O tema ganhou ainda mais relevância após sociedades médicas internacionais reforçarem a recomendação de que a dosagem da lipoproteína(a) seja realizada pelo menos uma vez ao longo da vida, principalmente em pessoas com histórico familiar de doenças cardiovasculares ou que apresentam risco elevado de infarto e acidente vascular cerebral (AVC).
A mudança acompanha um cenário preocupante. Segundo a Sociedade Brasileira de Cardiologia (SBC), as doenças cardiovasculares continuam sendo a principal causa de morte no país, respondendo por centenas de milhares de óbitos todos os anos. Para especialistas, identificar precocemente quem apresenta maior predisposição é uma das estratégias mais eficazes para reduzir esses números.
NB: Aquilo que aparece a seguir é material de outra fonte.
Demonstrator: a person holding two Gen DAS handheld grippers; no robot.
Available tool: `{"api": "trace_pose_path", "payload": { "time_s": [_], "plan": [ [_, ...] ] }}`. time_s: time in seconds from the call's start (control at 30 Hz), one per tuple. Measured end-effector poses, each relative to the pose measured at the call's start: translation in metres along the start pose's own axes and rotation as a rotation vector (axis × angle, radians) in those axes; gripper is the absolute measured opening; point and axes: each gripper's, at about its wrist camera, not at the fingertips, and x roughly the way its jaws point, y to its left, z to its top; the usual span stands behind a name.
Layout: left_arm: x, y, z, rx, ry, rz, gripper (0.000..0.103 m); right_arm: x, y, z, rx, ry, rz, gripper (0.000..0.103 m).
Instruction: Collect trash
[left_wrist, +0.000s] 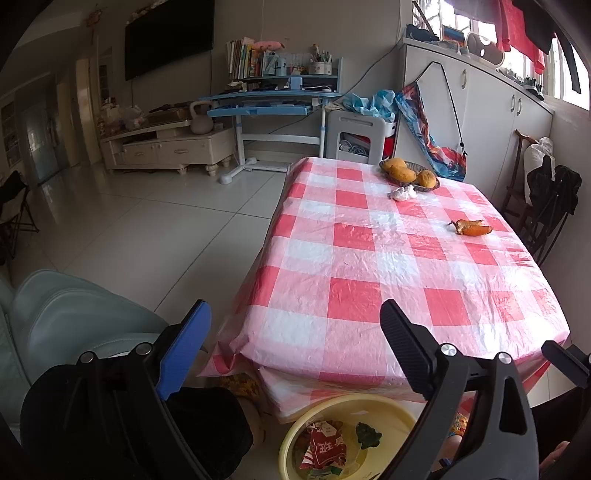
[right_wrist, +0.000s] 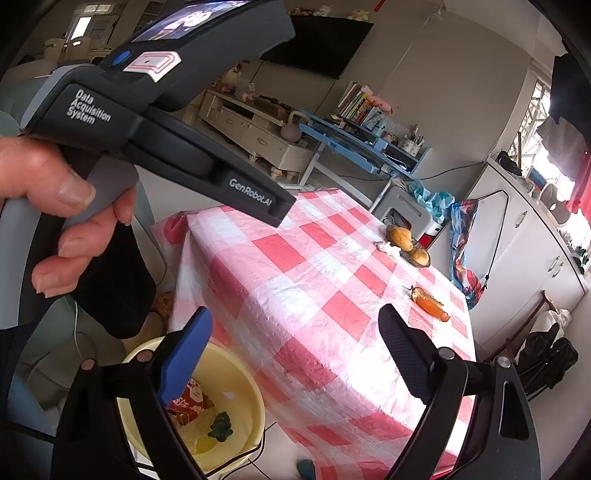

De acordo com o cardiologista Daniel Petlik, a medicina caminha para uma abordagem mais personalizada, em que apenas os exames tradicionais podem não ser suficientes para avaliar o risco de cada paciente.
"Nem sempre uma pessoa que apresenta níveis adequados de colesterol LDL está completamente protegida. Existem fatores genéticos e metabólicos que aumentam o risco cardiovascular e que não aparecem na avaliação convencional. Os novos marcadores ajudam justamente a identificar esses pacientes."
Entre eles está a lipoproteína(a), uma partícula semelhante ao LDL, mas cuja concentração é determinada quase exclusivamente pela genética.
"A lipoproteína(a) praticamente não sofre influência da alimentação ou da prática de atividade física. Quando está elevada, ela favorece o desenvolvimento da aterosclerose e aumenta o risco de infarto, AVC e outras doenças cardiovasculares, mesmo em indivíduos que mantêm um estilo de vida saudável."